**ABOUT THIS EXERCISE**:
What is the number of lines in this listing that include the string "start"? Answer with that number by itself.

**GIVEN DATA**:
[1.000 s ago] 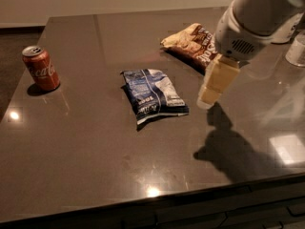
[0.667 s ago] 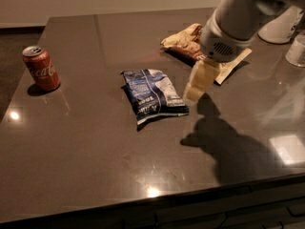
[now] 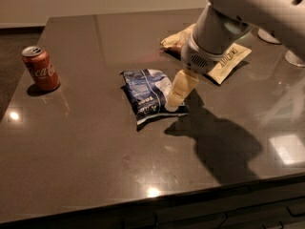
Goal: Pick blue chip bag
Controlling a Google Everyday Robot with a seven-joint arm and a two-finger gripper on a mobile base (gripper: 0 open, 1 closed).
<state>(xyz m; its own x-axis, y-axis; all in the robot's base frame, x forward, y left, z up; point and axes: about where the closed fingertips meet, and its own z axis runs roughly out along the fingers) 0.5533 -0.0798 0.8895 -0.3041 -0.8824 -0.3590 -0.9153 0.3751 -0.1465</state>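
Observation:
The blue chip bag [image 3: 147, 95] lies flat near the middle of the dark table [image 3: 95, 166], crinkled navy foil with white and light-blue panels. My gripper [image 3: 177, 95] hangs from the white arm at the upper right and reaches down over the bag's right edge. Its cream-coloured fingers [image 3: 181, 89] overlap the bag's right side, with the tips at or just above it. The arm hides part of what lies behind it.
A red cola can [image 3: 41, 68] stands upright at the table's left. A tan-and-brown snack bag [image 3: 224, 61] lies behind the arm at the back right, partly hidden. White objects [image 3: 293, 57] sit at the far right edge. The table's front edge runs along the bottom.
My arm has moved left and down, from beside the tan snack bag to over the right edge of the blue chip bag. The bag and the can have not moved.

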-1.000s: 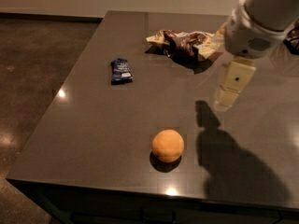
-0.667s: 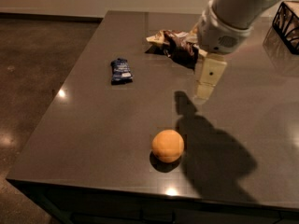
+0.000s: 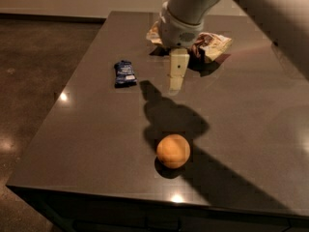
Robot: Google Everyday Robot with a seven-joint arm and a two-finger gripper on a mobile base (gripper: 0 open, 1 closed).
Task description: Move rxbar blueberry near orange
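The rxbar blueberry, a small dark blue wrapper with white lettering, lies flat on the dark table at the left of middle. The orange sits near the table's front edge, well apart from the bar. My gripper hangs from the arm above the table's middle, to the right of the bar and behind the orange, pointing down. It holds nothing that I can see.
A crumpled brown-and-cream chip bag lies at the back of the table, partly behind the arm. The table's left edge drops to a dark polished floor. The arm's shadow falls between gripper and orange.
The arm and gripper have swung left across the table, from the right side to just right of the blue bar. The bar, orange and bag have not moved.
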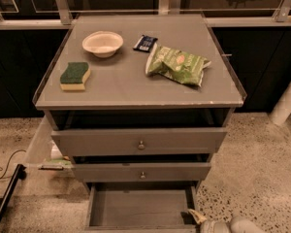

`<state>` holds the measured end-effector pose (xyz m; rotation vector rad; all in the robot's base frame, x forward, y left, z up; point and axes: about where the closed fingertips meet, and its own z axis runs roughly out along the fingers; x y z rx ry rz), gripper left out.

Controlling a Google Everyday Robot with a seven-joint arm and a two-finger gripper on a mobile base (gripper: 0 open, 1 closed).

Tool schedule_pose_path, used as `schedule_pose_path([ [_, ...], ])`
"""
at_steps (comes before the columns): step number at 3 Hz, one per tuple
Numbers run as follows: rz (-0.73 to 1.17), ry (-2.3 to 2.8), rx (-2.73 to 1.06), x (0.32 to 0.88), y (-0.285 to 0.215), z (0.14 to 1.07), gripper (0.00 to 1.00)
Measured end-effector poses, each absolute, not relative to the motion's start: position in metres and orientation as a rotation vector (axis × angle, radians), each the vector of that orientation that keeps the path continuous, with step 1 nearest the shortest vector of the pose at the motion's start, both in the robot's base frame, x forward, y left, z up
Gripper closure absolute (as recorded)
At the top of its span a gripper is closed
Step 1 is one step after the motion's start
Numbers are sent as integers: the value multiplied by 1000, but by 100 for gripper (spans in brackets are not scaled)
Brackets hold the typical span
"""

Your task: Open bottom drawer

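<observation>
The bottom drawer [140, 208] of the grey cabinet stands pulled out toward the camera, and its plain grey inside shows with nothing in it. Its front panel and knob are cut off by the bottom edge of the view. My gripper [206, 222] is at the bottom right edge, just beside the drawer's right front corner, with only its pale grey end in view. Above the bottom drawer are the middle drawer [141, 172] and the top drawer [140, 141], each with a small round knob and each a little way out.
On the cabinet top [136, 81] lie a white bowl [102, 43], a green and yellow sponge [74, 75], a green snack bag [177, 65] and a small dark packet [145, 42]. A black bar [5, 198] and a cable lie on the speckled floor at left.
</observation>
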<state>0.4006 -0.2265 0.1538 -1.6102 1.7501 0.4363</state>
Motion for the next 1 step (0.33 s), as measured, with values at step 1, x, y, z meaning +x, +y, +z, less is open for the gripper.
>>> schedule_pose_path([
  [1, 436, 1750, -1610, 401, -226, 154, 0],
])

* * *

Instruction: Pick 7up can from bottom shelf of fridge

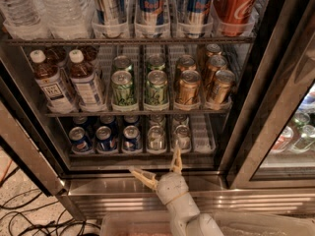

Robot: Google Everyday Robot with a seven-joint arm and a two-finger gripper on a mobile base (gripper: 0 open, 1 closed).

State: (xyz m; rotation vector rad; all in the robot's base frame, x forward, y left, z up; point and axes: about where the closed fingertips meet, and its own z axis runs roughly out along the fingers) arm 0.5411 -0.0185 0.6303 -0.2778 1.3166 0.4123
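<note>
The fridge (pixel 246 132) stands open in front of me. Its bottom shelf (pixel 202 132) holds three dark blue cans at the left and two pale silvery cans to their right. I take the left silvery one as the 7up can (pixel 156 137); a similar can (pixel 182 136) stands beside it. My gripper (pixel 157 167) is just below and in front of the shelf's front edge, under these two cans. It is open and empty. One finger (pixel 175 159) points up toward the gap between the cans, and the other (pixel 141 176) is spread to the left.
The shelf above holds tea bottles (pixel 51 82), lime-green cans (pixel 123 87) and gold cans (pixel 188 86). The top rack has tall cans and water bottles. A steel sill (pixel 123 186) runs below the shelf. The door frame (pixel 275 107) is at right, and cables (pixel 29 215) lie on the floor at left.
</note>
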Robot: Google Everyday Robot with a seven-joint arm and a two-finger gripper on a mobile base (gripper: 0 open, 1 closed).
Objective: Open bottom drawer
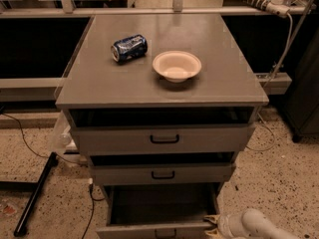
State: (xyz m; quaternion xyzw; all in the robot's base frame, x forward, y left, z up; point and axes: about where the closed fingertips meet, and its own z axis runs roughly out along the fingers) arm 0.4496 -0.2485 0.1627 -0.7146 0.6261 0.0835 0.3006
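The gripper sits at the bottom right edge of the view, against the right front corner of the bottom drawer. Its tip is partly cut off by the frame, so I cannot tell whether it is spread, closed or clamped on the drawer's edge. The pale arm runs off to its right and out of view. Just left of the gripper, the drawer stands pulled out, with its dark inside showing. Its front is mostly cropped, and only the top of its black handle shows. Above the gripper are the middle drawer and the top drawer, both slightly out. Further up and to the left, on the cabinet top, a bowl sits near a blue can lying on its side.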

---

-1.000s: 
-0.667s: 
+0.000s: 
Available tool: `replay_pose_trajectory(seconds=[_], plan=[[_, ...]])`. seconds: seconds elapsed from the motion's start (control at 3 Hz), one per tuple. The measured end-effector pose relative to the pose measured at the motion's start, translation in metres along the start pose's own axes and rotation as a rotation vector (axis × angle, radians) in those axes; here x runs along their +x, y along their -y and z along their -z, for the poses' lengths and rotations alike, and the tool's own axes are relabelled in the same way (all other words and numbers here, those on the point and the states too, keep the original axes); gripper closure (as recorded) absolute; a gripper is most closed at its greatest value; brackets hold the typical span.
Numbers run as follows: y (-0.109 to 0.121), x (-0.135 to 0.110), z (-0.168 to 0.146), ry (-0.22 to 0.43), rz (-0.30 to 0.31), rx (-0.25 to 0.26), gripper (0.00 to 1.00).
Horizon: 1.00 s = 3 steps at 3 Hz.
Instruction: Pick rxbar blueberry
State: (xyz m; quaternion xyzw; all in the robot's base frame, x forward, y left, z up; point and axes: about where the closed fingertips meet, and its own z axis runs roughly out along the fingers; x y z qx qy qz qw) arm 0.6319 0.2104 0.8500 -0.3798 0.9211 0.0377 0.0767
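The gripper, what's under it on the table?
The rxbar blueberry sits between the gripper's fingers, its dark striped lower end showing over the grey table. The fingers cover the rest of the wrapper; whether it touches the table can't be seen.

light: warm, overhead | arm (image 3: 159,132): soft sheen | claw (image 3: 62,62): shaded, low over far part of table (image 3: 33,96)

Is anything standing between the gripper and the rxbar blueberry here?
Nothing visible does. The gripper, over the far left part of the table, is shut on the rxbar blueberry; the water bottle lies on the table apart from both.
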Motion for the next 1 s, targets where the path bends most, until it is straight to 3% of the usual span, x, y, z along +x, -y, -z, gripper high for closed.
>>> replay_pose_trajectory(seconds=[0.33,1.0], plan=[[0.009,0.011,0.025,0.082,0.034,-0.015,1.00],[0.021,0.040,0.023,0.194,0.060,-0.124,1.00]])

**OUTPUT FOR THIS TASK**:
3